With its caressable cover and dip-into structure, I totally recommend How To Be Adored as a gorgeous gift for a vintage-loving friend, or for yourself.

How To Be Adored Marilyn

How To Dress For Success

27 May

Dress For Success by Edith Head

Concerned about your appearance? Always.

Worried your friends think of you as “a cube”? Terrified.

Fear not. Read Edith Head’s 1963 style manual, ‘How To Dress For Success’ instead.

Edith Head was a very successful woman. She was the world’s most famous and prolific costume designer and won eight Academy Awards dressing Hollywood icons like Audrey Hepburn, Grace Kelly and Elizabeth Taylor.

Edith Head and her costume designs

As if that didn’t make her cool enough, she was also the inspiration for Edna Mode in The Incredibles.

Edna Mode The Incredibles Edith Head

I couldn’t wait to read her wisdom and discover how I could become more successful at dressing and at life.

One of her main tips is to assess your figure’s strengths and weaknesses. “Simply put a bag over your head with eyeholes cut out and look at yourself in the mirror.” We were off to a frightening start. Like most women, I look better with a face.

Dress For Success paper bag

After I’d wept for a while about my physical shortcomings and taken off the tear-sodden paper bag, I carried on reading.

Here are some of the lessons I learned:

1. It is always fashionable to look your best.

2. When accessorising, use a colour accent no more than twice to avoid looking overdone.

3. A glamorous pair of hostess pyjamas is essential for entertaining at home.

My favourite chapter was entitled ‘How To Build A Successful Wardrobe’.

Edith Head What To Wear

Edith suggests you create a blueprint of all the activities that fill your days (work, evenings out, going “to market”) and analyse how much time you spend doing each. You must then go through your clothes to find suitable outfits for every activity, noting what you’re lacking and what you have that’s superfluous. Through careful investigation I concluded my time is mostly spent “dancing around in my bedroom to Paloma Faith” and “lying on my ass in bed”. This requires a lot of fabulous party dresses and vintage kimonos.

As well as fashion guidance, Edith’s book offers dating tips.

Edith Head Dress For Success Dating

Are you a single, heterosexual woman struggling to find a husband? Of course you are, this is 1963. To all you mid-century Bridget Jones types, Edith recommends you hotfoot it down to a lawyer/doctor/rich man convention to meet an eligible bachelor and impress him with your unique brand of crazy. Didn’t meet Mr Perfect? Fancy a break to cheer yourself up? Well for goodness sake don’t waste your holidays on holiday. Instead purchase multiple plane tickets so you can travel back and forth between destinations frequented by dashing businessmen. Your suitor/victim will be trapped with you on the plane ride and unable to resist your impeccably attired stench of success/desperation.

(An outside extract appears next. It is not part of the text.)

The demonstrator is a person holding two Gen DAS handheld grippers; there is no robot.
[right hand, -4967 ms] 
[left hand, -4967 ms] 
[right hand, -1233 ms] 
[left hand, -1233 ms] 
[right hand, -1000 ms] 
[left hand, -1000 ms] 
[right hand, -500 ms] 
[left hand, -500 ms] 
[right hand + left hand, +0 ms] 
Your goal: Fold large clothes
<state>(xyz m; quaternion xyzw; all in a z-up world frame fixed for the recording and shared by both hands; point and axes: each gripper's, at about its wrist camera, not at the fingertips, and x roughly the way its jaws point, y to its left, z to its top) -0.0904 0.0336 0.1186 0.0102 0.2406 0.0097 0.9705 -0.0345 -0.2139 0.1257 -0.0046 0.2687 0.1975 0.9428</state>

Other than these hair-brained strategies, it seems the main trick to attracting a man is pretending to be interested in everything he says and never letting him catch you in your rollers.

Disappointingly, although Edith herself was a famous lesbian, there’s no chapter on how to dress to attract a woman.

I still loved the book though. Not only was it a hilarious (and sometimes frightening) history lesson. It was also a fascinating insight into the principles used to create some of Hollywood’s most incredible fashion moments.